# [WHAT IS REQUIRED]
Your task is to reproduce exactly the lines that run from the beginning of the data through the line where "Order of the" appears.

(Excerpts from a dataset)
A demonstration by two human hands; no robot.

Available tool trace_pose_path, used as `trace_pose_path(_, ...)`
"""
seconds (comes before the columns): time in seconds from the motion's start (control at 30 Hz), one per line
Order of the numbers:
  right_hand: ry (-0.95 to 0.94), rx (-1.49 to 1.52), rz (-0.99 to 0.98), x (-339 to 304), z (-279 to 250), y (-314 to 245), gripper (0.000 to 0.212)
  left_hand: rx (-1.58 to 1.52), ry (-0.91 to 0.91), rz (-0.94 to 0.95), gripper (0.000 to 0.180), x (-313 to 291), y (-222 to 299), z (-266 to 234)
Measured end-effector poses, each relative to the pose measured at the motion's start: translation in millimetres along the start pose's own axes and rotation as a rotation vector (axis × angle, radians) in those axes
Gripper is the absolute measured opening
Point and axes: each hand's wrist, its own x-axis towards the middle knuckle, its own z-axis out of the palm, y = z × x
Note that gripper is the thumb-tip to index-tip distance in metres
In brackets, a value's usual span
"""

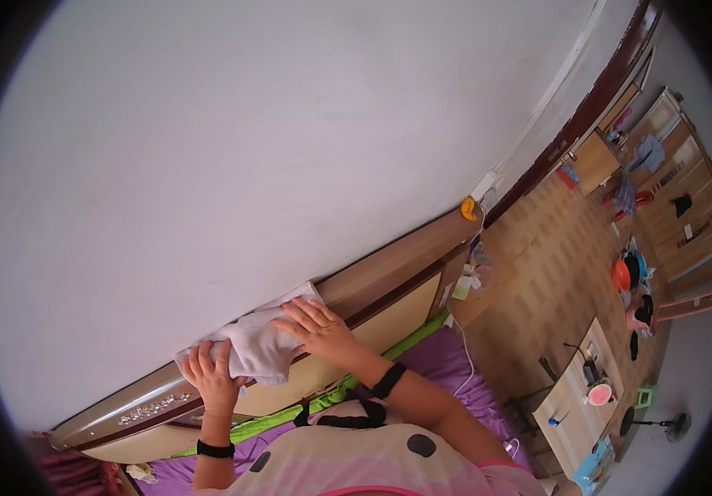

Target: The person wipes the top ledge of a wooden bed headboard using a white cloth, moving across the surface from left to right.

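A pale, folded towel (261, 343) lies draped over the top ledge of a wooden headboard (397, 264), against the wall. At the towel's left end, my left hand (212, 379) has its fingers bent over the cloth and grips it. My right hand (321, 332) rests on the towel's right part, fingers stretched out and slightly spread. Part of the towel hangs down the headboard's front between the two hands. The ledge under the towel is hidden. Both wrists wear black bands.
Below the headboard is a bed with a purple sheet (447, 372) and a green edge strip. A yellow object (468, 208) sits at the ledge's right end. Farther right are a low wooden table (579, 388), a green stool (644, 397), a fan (677, 426) and scattered clothes.
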Motion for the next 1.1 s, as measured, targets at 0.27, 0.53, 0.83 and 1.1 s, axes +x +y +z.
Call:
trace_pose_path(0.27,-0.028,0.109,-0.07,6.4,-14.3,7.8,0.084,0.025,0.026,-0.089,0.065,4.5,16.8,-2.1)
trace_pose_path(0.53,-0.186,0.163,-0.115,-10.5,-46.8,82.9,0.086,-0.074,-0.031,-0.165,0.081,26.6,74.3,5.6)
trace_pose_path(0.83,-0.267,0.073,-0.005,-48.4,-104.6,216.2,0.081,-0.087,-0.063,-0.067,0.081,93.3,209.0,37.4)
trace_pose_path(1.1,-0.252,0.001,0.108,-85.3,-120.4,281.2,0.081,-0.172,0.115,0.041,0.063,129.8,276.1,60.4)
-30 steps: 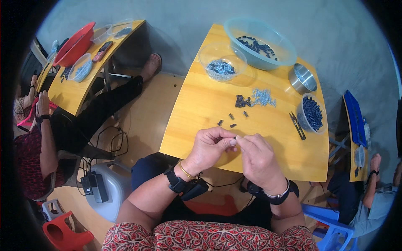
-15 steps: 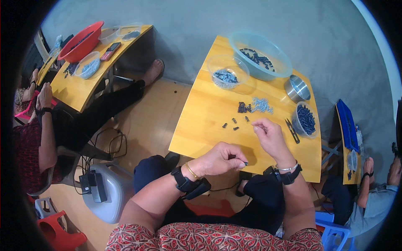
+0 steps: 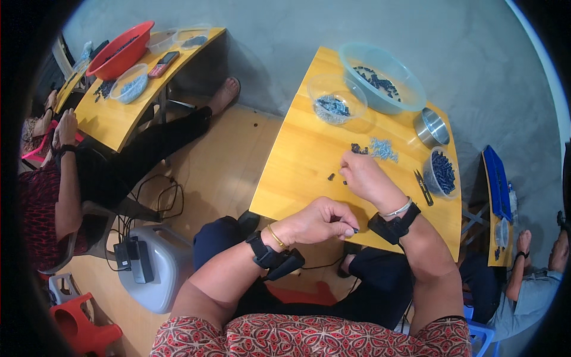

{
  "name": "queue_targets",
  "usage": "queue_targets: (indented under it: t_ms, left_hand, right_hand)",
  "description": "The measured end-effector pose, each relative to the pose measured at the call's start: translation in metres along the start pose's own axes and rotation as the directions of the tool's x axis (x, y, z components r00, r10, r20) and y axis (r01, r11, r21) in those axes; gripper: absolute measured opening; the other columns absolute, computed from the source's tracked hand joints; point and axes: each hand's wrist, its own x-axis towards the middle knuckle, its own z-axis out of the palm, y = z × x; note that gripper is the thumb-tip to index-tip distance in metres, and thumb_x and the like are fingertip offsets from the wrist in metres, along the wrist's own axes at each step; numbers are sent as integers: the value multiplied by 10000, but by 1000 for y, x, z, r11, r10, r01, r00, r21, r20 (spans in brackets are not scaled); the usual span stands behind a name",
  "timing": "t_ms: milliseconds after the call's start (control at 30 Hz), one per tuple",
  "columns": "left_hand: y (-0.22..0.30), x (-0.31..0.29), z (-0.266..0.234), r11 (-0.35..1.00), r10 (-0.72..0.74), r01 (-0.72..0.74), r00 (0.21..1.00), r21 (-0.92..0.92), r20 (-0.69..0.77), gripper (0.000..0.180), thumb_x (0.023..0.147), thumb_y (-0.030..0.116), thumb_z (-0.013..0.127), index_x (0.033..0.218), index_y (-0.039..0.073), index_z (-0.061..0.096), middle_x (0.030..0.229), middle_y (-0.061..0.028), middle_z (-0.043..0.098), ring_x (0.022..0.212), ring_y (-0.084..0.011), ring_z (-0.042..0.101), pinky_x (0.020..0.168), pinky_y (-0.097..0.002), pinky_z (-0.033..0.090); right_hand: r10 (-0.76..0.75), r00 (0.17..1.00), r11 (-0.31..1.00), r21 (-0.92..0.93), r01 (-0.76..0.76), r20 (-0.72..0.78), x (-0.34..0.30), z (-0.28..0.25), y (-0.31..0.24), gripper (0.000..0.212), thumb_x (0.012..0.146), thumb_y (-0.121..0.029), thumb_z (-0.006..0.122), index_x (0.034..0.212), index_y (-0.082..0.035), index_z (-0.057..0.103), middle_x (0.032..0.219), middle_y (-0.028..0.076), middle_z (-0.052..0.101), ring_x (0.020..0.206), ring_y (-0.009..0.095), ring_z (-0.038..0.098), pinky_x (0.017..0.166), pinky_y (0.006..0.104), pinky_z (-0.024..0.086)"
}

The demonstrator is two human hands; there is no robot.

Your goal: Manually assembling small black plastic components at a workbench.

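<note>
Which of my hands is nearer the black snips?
Right. Your right hand is to the left of the black snips; your left hand is farther left and closer to you.

Left hand (image 3: 321, 222) held in a pinch over the table's (image 3: 297, 172) near edge, right hand (image 3: 364, 174) extended farther in.
The left forearm (image 3: 220, 279) is angled inward, thumb and forefinger pressed together. The right forearm (image 3: 423, 253) is slanted toward the table's middle, back of the hand turned up, fingertips mostly hidden.
</note>
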Motion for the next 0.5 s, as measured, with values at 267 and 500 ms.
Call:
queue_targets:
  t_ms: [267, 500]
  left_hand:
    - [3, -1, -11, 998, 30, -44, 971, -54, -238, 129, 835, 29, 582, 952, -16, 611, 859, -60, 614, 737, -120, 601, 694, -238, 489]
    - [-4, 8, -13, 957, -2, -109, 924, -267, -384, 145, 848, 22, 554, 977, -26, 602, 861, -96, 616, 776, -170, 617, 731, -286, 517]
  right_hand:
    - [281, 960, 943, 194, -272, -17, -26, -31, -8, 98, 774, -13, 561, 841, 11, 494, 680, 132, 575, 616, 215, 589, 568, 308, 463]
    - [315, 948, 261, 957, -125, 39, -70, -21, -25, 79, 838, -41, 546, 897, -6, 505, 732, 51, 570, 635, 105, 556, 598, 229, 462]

# [EXERCISE ANSWER]
A demonstration by two human hands; no robot.

Available tool trace_pose_path, used as `trace_pose_path(_, ...)`
"""
seconds (comes before the columns): time in seconds from the motion's start (control at 30 Hz), one per line
Order of the numbers:

Nothing else is needed to complete the exercise.